By Artyom Lukin and Aditya Pareek

Read the Full Text on East Asia Forum

By: Artyom Lukin, Far Eastern Federal University and Aditya Pareek, Takshashila Institution

Moscow’s decision to recognise the Lugansk and Donetsk People’s Republics and then launch a ‘special military operation’ in Ukraine has created a tricky balancing act for India. Delhi’s immediate reaction to the crisis has been restrained, neutral and focused on ensuring the safety of its nationals inside Ukraine.
Several hours after Russian military action was underway, Indian Prime Minister Narendra Modi held a phone call with Russian President Vladimir Putin. Modi urged that all violence should be ceased immediately and reiterated India’s emphasis on diplomacy and ‘honest and sincere dialogue’ between Russia and NATO.

On 26 February 2022, the United Nations Security Council held a vote on a resolution demanding that Moscow immediately stop its attack on Ukraine and withdraw all troops. India was among the three countries to abstain, along with China and the United Arab Emirates. India’s UN envoy expressed his ‘regret that the path of diplomacy was given up’. India also abstained on a procedural resolution to call for an emergency session of the UN General Assembly.

Modi also held a phone call with Ukrainian President Volodymyr Zelensky, in which he expressed ‘his deep anguish about the loss of lives and properties’ but refrained from directly criticising Russia.

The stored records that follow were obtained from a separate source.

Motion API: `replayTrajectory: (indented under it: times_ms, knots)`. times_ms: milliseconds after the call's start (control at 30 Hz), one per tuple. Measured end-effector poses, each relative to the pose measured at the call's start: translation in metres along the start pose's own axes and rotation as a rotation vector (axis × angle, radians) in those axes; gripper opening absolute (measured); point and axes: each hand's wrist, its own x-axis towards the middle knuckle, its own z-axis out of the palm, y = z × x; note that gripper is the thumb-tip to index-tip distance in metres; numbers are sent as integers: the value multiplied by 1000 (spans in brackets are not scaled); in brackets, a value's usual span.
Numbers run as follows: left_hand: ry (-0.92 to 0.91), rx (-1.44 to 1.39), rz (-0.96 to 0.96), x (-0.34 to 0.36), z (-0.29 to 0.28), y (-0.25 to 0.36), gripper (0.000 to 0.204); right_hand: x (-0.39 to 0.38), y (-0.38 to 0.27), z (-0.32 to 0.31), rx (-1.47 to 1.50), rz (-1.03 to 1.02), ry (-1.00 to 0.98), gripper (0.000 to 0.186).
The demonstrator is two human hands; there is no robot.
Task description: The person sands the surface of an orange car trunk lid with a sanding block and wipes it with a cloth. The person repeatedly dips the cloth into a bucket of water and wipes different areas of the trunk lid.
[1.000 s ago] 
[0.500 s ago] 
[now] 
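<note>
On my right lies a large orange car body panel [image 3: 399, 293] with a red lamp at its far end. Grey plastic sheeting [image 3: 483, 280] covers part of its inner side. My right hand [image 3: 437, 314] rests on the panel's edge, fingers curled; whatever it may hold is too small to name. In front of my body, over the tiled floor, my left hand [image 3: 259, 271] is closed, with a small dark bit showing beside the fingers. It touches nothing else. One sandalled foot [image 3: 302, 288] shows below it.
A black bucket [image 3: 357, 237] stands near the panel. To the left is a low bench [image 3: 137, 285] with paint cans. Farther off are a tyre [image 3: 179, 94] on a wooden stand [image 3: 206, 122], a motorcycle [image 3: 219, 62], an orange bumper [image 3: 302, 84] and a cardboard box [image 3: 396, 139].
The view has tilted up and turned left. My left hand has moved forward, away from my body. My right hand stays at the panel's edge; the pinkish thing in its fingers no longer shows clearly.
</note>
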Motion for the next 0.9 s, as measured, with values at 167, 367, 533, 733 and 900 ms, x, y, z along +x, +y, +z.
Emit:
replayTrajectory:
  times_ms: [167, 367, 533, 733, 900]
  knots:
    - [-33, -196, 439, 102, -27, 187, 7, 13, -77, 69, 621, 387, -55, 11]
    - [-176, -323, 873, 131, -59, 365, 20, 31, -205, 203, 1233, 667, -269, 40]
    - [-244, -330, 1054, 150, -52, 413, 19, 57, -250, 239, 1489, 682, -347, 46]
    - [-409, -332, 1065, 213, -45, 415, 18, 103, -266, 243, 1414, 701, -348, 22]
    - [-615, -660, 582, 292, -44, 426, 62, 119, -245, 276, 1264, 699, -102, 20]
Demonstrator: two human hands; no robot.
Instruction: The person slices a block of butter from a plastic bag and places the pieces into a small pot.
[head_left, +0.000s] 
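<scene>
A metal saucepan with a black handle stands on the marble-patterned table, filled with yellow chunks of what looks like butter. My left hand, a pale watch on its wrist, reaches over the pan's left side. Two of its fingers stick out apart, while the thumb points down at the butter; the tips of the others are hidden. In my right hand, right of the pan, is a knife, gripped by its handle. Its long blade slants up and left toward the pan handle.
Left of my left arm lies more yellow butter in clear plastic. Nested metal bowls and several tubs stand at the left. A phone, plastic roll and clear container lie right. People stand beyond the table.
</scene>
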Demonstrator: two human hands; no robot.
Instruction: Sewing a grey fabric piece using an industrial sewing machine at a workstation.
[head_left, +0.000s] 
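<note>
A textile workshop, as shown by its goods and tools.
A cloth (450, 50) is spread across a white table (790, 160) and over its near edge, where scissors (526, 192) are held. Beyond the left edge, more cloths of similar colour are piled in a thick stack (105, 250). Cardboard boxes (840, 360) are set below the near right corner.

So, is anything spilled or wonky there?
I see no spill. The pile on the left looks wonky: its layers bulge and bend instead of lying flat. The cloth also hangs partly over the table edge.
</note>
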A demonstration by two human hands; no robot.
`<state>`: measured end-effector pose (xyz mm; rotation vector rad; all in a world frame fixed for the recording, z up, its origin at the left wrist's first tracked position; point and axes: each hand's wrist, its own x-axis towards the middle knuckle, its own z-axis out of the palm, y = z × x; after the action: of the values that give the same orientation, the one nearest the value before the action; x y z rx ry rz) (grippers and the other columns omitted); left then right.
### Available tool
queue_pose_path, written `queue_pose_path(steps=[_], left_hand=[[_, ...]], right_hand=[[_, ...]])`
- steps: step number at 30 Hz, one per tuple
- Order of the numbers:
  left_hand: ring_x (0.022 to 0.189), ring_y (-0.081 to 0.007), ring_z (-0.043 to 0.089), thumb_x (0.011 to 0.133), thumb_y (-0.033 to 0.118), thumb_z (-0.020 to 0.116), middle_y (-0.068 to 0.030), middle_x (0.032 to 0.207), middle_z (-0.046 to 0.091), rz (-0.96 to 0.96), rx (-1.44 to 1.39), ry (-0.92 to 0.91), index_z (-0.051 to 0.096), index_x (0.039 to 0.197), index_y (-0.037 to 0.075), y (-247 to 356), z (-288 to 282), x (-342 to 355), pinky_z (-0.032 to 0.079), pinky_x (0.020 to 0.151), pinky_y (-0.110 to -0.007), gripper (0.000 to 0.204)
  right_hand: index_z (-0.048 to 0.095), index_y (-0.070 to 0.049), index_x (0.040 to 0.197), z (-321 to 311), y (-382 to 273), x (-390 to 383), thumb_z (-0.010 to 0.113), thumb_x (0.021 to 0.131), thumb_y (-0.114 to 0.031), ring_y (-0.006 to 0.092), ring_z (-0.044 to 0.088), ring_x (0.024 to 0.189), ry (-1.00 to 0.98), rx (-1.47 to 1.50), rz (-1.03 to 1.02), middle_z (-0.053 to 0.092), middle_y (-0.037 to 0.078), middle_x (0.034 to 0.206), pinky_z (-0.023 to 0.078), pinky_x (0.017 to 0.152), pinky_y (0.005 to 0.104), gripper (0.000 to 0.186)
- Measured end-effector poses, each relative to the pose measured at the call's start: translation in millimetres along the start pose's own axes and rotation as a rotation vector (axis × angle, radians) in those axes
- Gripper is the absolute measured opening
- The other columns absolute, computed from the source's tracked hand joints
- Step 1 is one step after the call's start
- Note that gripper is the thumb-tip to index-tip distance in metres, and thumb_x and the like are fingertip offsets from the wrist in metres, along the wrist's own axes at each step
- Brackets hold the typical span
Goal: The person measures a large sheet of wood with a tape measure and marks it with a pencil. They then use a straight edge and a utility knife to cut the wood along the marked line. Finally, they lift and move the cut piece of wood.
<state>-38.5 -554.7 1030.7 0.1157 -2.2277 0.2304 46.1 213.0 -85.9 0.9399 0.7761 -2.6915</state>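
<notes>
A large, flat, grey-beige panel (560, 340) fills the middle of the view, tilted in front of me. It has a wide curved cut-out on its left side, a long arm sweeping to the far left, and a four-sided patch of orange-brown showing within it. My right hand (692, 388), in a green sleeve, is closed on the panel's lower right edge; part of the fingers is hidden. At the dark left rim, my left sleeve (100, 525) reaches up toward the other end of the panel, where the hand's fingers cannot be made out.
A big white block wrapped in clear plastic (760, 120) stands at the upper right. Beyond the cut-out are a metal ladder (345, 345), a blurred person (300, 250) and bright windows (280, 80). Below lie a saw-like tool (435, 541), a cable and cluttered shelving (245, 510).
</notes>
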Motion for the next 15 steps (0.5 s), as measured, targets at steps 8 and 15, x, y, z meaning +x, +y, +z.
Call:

The India–Russia relationship is officially characterised as a ‘special and privileged strategic partnership’. The entente between Moscow and Delhi dates back decades. Though the bond is no longer the de facto alliance it once was in the 1970s and 1980s, Moscow remains Delhi’s an important strategic partner, on par with the United States. The two nations don’t have any significant areas of disagreement and both share a fundamental interest in a multipolar balance of power in Eurasia.

India relies on Russia for the majority of its imported military equipment, nuclear submarine technology and some vital space faring technology. A highlight of India–Russian defence cooperation has been the US$5.43 billion deal for the S-400 air defence system, which Russia began delivering in December 2021. Russian-made weapons are critical to India’s ability to counter its main external threat — China.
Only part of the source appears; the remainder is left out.